## Task requirements
Exactly as written, transcribe the data from its opening line through the line containing "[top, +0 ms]". Leave every picture out.

## Data excerpt
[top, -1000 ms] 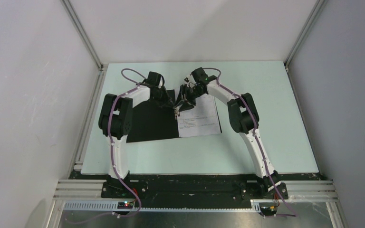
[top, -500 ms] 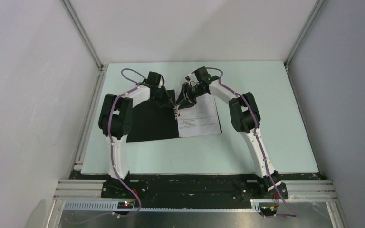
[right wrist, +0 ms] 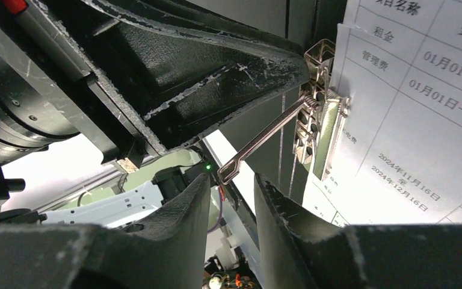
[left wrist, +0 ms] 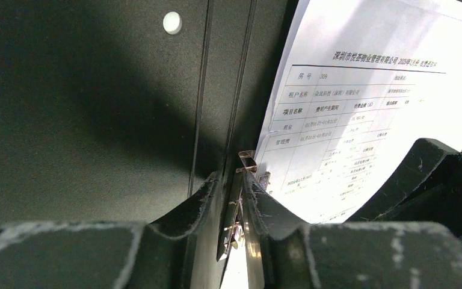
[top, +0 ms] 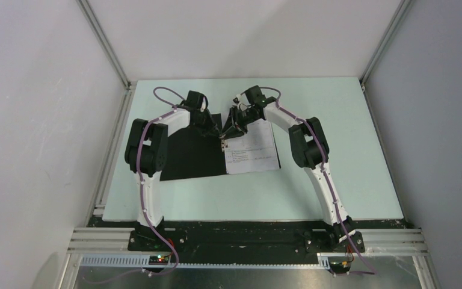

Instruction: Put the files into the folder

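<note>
Left gripper (left wrist: pixel 231 188) is pinched on the clip (left wrist: pixel 245 161) at the spine. Your right gripper (right wrist: pixel 233 191) has its fingers narrowly apart and empty, with the lever (right wrist: pixel 263 137) tip just ahead. You have the files (top: pixel 254 149) lying on the right half of the open folder (top: pixel 186 153). Clamping them and closing the cover look left to do.

Base of clip (left wrist: pixel 248 161): hidden between the left gripper (left wrist: pixel 231 180) fingertips.
Edges of papers (left wrist: pixel 367 102): cut off right of the clip; print unreadable from above.
Far edge of folder (top: pixel 186 153): partly covered left of the clip.
Hold of right gripper (right wrist: pixel 233 180): unclear at the clip's lever.
</note>
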`<state>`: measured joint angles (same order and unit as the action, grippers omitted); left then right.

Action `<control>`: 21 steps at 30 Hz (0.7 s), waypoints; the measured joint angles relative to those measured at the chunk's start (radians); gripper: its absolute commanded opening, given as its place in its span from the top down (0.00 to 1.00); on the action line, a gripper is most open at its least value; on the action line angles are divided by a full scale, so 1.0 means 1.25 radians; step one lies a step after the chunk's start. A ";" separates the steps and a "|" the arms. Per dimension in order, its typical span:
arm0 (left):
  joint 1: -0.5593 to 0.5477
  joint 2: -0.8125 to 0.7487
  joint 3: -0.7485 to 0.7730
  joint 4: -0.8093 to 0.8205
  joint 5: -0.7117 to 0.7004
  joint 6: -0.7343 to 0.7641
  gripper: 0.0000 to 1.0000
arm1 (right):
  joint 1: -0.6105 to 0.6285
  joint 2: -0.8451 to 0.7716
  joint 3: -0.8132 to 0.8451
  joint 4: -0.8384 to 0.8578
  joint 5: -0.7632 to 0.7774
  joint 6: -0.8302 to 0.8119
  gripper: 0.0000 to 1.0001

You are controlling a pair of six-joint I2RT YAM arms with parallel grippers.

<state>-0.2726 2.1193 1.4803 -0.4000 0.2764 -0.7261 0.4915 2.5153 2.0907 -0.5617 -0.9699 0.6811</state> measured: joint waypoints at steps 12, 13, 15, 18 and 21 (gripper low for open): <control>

## Output
[top, -1000 ms] 
[top, -500 ms] 
[right wrist, +0 ms] 
[left wrist, +0 ms] 
[top, +0 ms] 

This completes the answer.